* **Data provided**

[Start of Attachment]

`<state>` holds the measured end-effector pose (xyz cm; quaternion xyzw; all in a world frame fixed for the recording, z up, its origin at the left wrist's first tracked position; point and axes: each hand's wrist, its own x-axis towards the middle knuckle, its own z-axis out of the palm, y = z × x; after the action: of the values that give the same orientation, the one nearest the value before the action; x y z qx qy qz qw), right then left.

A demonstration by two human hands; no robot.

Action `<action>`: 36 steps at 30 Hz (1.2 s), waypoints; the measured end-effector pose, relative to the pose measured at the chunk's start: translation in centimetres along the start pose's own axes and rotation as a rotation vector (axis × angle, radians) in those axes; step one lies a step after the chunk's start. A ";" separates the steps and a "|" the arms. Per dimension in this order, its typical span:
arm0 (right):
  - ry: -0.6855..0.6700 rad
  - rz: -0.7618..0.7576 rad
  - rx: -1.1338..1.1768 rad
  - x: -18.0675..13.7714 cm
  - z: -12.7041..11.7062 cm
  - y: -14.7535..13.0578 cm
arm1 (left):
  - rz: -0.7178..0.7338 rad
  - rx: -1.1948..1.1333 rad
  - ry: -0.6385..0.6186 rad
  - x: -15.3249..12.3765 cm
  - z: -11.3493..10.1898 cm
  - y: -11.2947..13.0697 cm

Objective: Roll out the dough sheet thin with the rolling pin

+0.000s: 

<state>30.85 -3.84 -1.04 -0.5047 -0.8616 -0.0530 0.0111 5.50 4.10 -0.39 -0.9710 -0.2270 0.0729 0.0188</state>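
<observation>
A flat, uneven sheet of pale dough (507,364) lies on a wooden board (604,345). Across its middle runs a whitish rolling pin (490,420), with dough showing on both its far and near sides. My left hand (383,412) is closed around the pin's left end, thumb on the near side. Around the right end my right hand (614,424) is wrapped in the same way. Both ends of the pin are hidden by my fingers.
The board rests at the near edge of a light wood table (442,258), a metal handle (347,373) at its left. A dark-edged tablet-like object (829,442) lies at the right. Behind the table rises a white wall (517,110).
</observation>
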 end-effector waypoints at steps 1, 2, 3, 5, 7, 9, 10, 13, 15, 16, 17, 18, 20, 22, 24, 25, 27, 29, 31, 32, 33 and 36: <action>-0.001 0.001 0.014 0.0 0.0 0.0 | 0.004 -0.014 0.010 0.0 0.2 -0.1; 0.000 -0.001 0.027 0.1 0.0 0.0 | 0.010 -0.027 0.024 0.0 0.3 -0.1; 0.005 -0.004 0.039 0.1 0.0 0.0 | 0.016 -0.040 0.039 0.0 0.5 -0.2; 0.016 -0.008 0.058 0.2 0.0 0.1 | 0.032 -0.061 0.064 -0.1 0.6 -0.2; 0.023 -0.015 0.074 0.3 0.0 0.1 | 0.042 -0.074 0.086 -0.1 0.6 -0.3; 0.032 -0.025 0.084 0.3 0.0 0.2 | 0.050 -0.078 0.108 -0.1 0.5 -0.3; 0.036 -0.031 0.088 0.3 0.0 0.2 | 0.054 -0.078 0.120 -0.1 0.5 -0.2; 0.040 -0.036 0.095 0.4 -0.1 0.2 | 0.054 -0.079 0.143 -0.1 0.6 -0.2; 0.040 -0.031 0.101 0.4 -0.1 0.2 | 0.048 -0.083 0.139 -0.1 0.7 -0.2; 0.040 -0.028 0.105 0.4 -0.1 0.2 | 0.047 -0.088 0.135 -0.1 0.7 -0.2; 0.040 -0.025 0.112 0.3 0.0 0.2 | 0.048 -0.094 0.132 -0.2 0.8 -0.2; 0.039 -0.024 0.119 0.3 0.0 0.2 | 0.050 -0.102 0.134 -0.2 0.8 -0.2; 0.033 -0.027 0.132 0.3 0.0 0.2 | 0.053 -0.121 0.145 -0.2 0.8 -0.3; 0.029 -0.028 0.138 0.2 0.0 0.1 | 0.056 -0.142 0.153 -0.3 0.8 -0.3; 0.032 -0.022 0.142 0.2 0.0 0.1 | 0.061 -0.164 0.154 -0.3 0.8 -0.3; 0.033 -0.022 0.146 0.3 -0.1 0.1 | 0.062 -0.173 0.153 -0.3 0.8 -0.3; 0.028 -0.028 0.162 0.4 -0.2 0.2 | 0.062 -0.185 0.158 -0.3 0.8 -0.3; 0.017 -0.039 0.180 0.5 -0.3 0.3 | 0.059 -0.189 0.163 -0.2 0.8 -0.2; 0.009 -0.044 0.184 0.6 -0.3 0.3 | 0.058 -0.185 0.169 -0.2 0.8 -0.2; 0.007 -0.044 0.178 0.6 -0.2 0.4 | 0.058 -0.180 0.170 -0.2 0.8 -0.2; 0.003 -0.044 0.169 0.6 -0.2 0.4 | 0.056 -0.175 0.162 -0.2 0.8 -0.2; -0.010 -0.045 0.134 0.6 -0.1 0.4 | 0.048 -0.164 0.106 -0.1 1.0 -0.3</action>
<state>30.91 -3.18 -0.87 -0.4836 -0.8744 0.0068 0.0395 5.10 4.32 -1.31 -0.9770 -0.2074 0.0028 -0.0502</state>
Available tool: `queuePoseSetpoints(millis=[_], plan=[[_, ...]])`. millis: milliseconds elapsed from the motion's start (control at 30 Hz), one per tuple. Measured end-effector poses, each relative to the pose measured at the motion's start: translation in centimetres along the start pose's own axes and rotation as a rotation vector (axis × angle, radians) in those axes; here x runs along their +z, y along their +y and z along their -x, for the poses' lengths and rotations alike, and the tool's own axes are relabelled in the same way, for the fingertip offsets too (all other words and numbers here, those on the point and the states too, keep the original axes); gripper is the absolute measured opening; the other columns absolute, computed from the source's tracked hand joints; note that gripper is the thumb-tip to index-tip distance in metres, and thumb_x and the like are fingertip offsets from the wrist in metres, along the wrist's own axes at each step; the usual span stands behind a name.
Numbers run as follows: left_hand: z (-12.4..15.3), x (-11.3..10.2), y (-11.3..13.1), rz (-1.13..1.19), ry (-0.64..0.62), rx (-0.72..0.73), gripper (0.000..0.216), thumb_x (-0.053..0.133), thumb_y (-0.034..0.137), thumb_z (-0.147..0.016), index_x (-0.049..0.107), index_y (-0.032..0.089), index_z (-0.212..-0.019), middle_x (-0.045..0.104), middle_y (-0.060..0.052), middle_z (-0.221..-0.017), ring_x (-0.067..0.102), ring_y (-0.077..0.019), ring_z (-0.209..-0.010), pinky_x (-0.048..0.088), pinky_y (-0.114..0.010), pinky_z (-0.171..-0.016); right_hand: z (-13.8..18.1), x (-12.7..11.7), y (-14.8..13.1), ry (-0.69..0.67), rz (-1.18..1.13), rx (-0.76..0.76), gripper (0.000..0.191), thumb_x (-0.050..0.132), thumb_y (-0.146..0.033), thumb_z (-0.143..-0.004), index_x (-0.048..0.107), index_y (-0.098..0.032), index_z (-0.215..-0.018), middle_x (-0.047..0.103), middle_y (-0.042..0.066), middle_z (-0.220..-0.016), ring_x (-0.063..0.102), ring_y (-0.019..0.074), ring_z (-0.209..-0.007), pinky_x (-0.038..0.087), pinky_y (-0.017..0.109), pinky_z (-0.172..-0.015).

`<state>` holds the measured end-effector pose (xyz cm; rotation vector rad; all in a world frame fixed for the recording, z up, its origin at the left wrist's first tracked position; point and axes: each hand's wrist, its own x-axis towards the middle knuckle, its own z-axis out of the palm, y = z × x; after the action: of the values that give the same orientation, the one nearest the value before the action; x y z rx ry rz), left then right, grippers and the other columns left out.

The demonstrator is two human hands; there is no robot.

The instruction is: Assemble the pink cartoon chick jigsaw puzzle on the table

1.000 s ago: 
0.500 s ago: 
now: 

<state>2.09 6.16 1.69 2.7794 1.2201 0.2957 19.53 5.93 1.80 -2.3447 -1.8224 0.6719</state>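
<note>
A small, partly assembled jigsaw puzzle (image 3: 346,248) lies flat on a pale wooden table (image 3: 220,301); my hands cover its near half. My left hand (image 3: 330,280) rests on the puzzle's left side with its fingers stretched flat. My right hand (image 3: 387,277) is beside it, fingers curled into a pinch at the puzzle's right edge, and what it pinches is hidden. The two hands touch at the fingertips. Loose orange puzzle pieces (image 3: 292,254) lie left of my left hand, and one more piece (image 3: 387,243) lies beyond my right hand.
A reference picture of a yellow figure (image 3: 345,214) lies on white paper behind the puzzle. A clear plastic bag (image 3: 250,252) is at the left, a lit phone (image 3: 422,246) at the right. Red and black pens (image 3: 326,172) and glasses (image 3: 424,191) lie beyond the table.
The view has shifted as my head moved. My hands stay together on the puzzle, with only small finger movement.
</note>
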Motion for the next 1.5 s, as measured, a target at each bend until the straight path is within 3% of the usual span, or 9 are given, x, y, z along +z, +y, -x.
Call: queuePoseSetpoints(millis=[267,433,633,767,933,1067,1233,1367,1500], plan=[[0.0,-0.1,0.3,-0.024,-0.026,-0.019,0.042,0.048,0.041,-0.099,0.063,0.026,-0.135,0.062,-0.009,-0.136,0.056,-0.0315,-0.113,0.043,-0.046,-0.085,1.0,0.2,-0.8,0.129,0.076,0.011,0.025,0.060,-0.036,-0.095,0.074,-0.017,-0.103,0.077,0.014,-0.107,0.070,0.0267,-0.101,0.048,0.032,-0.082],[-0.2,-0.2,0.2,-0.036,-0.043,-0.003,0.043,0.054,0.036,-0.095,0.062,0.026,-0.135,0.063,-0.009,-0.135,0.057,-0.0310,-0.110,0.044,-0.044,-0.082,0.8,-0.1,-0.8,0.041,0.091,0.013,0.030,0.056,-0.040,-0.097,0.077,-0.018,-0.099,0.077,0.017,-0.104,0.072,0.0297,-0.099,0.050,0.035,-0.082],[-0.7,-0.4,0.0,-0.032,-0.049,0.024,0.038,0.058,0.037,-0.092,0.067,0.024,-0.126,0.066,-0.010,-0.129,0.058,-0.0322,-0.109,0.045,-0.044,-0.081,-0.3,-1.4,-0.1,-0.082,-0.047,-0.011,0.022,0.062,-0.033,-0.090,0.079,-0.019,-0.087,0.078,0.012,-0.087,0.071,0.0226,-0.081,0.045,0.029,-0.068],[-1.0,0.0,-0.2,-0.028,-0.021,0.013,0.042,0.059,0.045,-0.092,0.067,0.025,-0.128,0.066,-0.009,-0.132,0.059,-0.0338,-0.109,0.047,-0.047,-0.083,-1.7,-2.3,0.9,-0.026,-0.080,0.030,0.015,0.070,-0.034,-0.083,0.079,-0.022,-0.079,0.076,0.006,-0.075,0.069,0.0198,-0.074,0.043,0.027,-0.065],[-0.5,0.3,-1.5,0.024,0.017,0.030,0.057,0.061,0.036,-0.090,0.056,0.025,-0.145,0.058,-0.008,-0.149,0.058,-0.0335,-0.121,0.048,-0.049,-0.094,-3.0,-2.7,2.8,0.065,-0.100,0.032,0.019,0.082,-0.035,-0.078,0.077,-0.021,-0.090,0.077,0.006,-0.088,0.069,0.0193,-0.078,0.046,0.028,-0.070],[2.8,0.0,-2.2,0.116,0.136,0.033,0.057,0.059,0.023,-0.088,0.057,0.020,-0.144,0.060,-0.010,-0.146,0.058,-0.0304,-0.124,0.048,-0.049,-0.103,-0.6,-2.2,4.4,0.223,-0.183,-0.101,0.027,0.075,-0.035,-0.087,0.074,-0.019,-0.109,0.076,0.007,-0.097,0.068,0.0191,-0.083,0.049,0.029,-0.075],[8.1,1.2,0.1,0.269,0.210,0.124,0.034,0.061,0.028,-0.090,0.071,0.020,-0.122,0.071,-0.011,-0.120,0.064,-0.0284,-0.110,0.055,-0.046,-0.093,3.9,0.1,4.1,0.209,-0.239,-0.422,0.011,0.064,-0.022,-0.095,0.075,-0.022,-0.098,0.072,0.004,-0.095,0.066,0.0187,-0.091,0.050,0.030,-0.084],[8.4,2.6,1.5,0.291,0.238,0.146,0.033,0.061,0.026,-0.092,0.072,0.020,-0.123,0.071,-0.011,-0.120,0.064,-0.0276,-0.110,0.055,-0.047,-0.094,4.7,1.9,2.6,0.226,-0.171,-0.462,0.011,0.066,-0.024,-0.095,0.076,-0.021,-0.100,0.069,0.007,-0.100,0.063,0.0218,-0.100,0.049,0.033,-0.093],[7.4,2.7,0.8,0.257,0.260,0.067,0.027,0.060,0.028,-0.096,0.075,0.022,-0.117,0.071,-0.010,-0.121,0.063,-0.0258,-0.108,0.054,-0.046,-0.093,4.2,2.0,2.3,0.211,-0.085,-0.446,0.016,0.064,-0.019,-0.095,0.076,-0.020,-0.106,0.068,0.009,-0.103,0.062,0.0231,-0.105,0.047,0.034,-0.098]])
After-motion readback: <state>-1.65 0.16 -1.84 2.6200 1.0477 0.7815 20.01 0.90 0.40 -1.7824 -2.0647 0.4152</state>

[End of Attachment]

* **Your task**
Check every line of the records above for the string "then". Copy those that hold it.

* **Reply to the exercise**
`<state>` holds the measured end-effector pose (xyz cm; quaternion xyzw; all in a world frame fixed for the recording, z up, its origin at the left wrist's first tracked position; point and axes: each hand's wrist, its own x-axis towards the middle knuckle, its own z-axis out of the palm, y = z × x; after the action: of the values that give the same orientation, the one nearest the value before the action; x y z qx qy qz qw), right then left.
`<state>` holds the measured end-effector pose (xyz cm; rotation vector rad; all in a world frame fixed for the recording, z up, its origin at the left wrist's first tracked position; point and axes: each hand's wrist, its own x-axis towards the middle knuckle, its own z-axis out of the palm, y = z × x; after the action: of the values that give the same orientation, the one nearest the value before the action; x y z rx ry rz), left then right, grippers and the other columns left out.

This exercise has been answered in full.